In this cross-sectional study, we found a high overall prevalence of both pediatric and PICU bed strain and load imbalance during the 2022 respiratory viral season that was not associated with 2010-2021 pediatric bed capacity changes.
An analysis of bed strain among pediatric intensive care units (PICUs) showed that of 115 HRRs with at least one PICU bed, 96 (83.5%) had at least 1 week of PICU bed strain. On average, 71 HRRs (61.7%) experienced PICU bed strain in any given week, and 32 (27.8%) had strain in all 14 weeks.
The week of November 4 saw the highest number of HRRs experiencing PICU bed strain (87 of 115 [75.7%), and the week of December 23 had the lowest (60 of 115 [52.2%]).
Of the 254 HRRs included in the pediatric strain and load imbalance analysis, the number of pediatric beds per 10,000 children dropped from 4.57 in 2010 to 4.02 (a 12.0% decrease) in 2021. And of the 115 HRRs included in the analysis of PICU strain and load imbalance, the number of beds per 10,000 rose from 0.69 in 2010 to 0.80 in 2021 (a 15.9% increase).
"In this cross-sectional study, we found a high overall prevalence of both pediatric and PICU bed strain and load imbalance during the 2022 respiratory viral season that was not associated with 2010-2021 pediatric bed capacity changes," the authors concluded. "Our results suggest substantial opportunity for targeted load-balancing strategies during future pediatric hospitalization surges to be effective at reducing pediatric bed strain and harm."
'When the next surge arrives, everyone knows who to call'
In a commentary in the same journal, Kenneth Michelson, MD, MPH, of the Division of Emergency Medicine at the Ann and Robert Lurie Children's Hospital in Chicago, said that the 2022 respiratory virus season was difficult for emergency department (ED) clinicians.
"In the community, intubated children boarded in EDs largely equipped to care for adults," he wrote. "Meanwhile, staff in highly resourced children's hospitals routinely refused transfers because their own facilities were bursting at the seams, overfull with desperately ill children in respiratory failure. The moral hazard was palpable: we knew children were harmed because we could not cope with the volume."
Michelson traced the crisis to hospitals concentrating pediatric inpatient services into fewer and fewer hospitals, from 1,749 nationwide in 2008 to 1,226 in 2022, a net 30% loss.

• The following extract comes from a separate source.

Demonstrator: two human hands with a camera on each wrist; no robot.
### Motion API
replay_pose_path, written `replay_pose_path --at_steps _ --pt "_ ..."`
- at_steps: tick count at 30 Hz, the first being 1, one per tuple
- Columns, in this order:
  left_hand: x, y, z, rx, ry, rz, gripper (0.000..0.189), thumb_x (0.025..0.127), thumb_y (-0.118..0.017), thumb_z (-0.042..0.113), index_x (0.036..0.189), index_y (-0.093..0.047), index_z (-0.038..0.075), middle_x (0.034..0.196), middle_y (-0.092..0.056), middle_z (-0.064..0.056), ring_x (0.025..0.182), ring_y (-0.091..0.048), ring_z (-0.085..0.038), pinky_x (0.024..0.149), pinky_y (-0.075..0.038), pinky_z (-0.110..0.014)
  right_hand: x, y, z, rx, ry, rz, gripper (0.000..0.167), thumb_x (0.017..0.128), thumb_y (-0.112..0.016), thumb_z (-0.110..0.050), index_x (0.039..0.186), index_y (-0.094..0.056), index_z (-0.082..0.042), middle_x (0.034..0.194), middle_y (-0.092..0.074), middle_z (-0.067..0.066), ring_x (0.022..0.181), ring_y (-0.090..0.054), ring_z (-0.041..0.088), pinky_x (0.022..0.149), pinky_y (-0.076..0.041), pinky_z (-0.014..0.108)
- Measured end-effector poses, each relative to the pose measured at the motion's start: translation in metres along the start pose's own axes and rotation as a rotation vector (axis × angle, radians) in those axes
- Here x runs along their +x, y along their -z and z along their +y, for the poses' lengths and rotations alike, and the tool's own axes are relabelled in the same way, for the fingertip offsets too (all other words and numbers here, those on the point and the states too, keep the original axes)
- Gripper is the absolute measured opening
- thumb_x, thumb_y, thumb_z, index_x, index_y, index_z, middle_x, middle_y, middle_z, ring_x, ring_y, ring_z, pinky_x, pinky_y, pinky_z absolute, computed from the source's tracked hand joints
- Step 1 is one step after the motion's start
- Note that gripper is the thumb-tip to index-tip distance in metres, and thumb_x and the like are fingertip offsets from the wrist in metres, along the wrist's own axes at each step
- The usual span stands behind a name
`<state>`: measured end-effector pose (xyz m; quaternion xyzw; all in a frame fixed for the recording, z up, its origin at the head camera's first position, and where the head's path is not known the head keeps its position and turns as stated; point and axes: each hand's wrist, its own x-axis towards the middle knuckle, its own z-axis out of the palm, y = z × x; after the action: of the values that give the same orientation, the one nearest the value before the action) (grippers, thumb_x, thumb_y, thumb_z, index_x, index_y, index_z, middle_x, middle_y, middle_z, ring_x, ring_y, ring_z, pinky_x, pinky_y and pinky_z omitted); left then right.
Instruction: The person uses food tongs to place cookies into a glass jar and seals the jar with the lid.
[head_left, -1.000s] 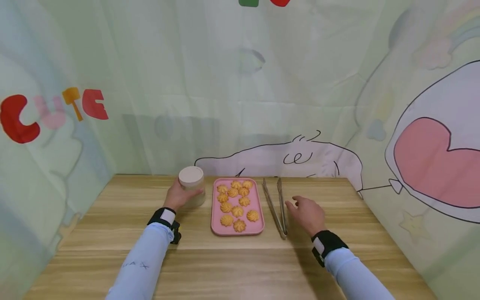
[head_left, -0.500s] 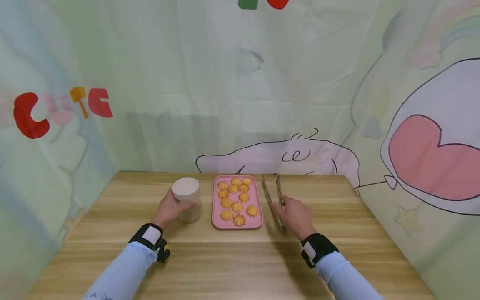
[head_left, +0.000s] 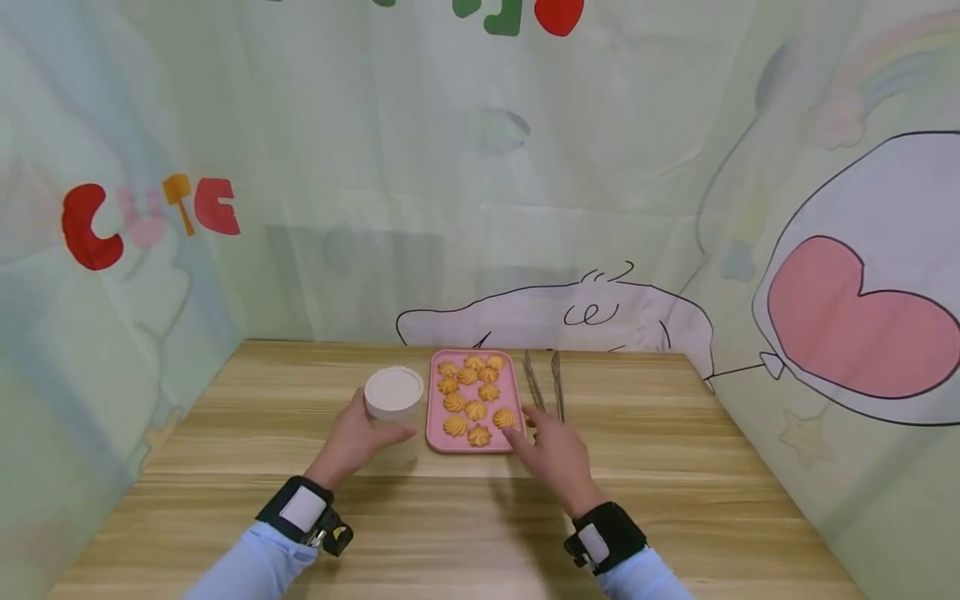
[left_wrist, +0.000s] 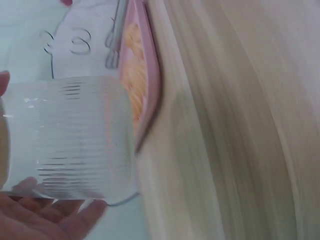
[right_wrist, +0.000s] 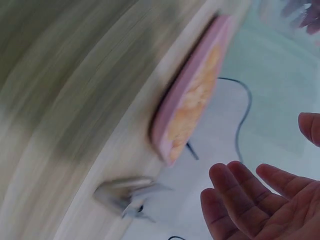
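My left hand [head_left: 354, 444] grips a clear ribbed jar [left_wrist: 70, 140] with a white lid [head_left: 394, 389], held up off the table left of the tray. In the left wrist view the fingers curl round the jar's side; nothing shows inside its clear wall. My right hand [head_left: 553, 454] is empty, its fingers relaxed and apart from the thumb, over the tray's lower right corner. It hides the joined end of the metal tongs [head_left: 558, 387] in the head view. Small piped cookies [head_left: 475, 409] lie on the pink tray [head_left: 444, 446] between the hands.
The wood-grain table [head_left: 450, 533] reaches back to a printed curtain [head_left: 337, 275] hanging behind it. In the right wrist view the tongs' joined end [right_wrist: 112, 197] rests on the table beside the tray.
My left hand has lifted the jar and brought it nearer and rightward. My right hand has moved left, from beside the tongs, past them to the tray's corner. The view has shifted slightly.
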<state>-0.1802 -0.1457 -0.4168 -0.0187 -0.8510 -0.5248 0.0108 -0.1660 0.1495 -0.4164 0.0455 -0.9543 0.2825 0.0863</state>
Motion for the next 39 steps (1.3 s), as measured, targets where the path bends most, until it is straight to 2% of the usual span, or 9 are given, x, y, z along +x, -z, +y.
replay_pose_path --at_steps 5,10,16,20,24,29,34,36,39 --pt "-0.012 -0.013 0.01 0.036 -0.076 0.019 0.096 0.075 -0.093 0.023 0.149 -0.039 -0.005 0.144 -0.056 -0.029 0.132 -0.057 -0.045 0.111 -0.045 -0.064 -0.01 -0.004 -0.018 0.104 -0.026 0.007 0.053 0.099 -0.069 -0.038 0.139 -0.063 -0.004 0.122 -0.073 0.017 0.102 -0.072 0.031 0.076 -0.06 0.044" --pt "-0.025 -0.03 0.016 0.096 -0.142 0.039 0.094 0.069 -0.096 0.024 0.145 -0.048 -0.001 0.138 -0.063 -0.022 0.125 -0.063 -0.039 0.104 -0.051 -0.061 -0.022 -0.01 -0.03 0.179 0.009 0.015 0.053 0.099 -0.069 -0.039 0.138 -0.063 -0.004 0.121 -0.074 0.019 0.1 -0.074 0.031 0.076 -0.061 0.045" --pt "-0.034 -0.048 0.022 0.253 -0.204 0.016 0.087 0.063 -0.098 0.028 0.137 -0.057 0.008 0.126 -0.068 -0.01 0.113 -0.066 -0.028 0.092 -0.056 -0.054 -0.032 -0.013 -0.04 0.244 0.037 -0.003 0.073 0.098 -0.064 -0.055 0.147 -0.055 -0.002 0.129 -0.07 0.02 0.104 -0.073 0.033 0.082 -0.06 0.049" --pt "-0.036 -0.057 0.023 0.391 -0.276 -0.003 0.076 0.064 -0.097 0.03 0.129 -0.061 0.011 0.117 -0.069 -0.007 0.103 -0.065 -0.025 0.083 -0.057 -0.049 -0.036 -0.011 -0.05 0.272 0.047 -0.024 0.087 0.094 -0.067 -0.06 0.153 -0.045 0.0 0.14 -0.063 0.022 0.112 -0.07 0.036 0.087 -0.059 0.054" --pt "-0.039 -0.062 0.025 0.54 -0.351 -0.019 0.074 0.068 -0.095 0.035 0.128 -0.06 0.01 0.118 -0.068 -0.012 0.104 -0.065 -0.029 0.089 -0.056 -0.052 -0.038 -0.011 -0.059 0.262 0.031 -0.051 0.097 0.09 -0.071 -0.061 0.156 -0.04 0.002 0.147 -0.057 0.025 0.122 -0.065 0.04 0.095 -0.056 0.059" --pt "-0.042 -0.071 0.029 0.641 -0.395 -0.036 0.078 0.068 -0.094 0.04 0.132 -0.06 0.011 0.12 -0.067 -0.014 0.108 -0.064 -0.033 0.094 -0.053 -0.055 -0.038 -0.015 -0.058 0.244 -0.024 -0.099 0.097 0.089 -0.071 -0.063 0.154 -0.041 0.004 0.149 -0.054 0.027 0.129 -0.06 0.04 0.098 -0.054 0.057" --pt "-0.042 -0.078 0.03 0.677 -0.429 -0.029 0.083 0.066 -0.094 0.044 0.135 -0.059 0.012 0.12 -0.066 -0.012 0.109 -0.063 -0.03 0.096 -0.053 -0.054 -0.037 -0.018 -0.053 0.268 -0.047 -0.085 0.09 0.092 -0.07 -0.059 0.15 -0.047 0.005 0.145 -0.057 0.028 0.123 -0.061 0.036 0.091 -0.056 0.052" --pt "-0.041 -0.08 0.027 0.665 -0.449 -0.028 0.085 0.065 -0.094 0.042 0.136 -0.058 0.011 0.121 -0.065 -0.012 0.109 -0.063 -0.028 0.097 -0.054 -0.051 -0.038 -0.019 -0.051 0.286 -0.04 -0.067 0.088 0.093 -0.07 -0.057 0.149 -0.049 0.006 0.142 -0.059 0.028 0.12 -0.063 0.035 0.088 -0.057 0.05" --pt "-0.041 -0.084 0.022 0.622 -0.487 -0.032 0.087 0.065 -0.095 0.037 0.137 -0.056 0.008 0.124 -0.064 -0.012 0.112 -0.063 -0.027 0.1 -0.054 -0.05 -0.039 -0.019 -0.048 0.302 -0.018 -0.046 0.087 0.093 -0.07 -0.057 0.146 -0.05 0.009 0.141 -0.06 0.03 0.122 -0.063 0.037 0.092 -0.057 0.053"
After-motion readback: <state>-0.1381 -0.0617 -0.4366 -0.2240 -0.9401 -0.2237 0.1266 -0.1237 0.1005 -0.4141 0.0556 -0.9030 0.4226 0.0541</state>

"In rural areas, the declines were steeper, with a 54% decrease in units," he wrote. "Each of those 523 lost inpatient units could have admitted children in respiratory distress. Children's hospitals partially mitigated this by adding beds during the same period, but this did not improve the decreasing geographic accessibility of definitive pediatric care."
The situation worsened dramatically during the COVID-19 pandemic, when pediatric hospitalizations fell to 46%.
Michelson called for action to improve load balancing and maximize capacity, which he said will have fringe benefits.
"When a medical director of a children’s hospital ED and surrounding community sites are talking, those sites are empowered to draw on expertise," he concluded. "At the same time, the referral center can disseminate protocols, guidelines, best practices, and ultimately, knowledge. Soon, simulation sessions are coordinated region wide. Emergency medical services become involved. When the next surge arrives, everyone knows who to call."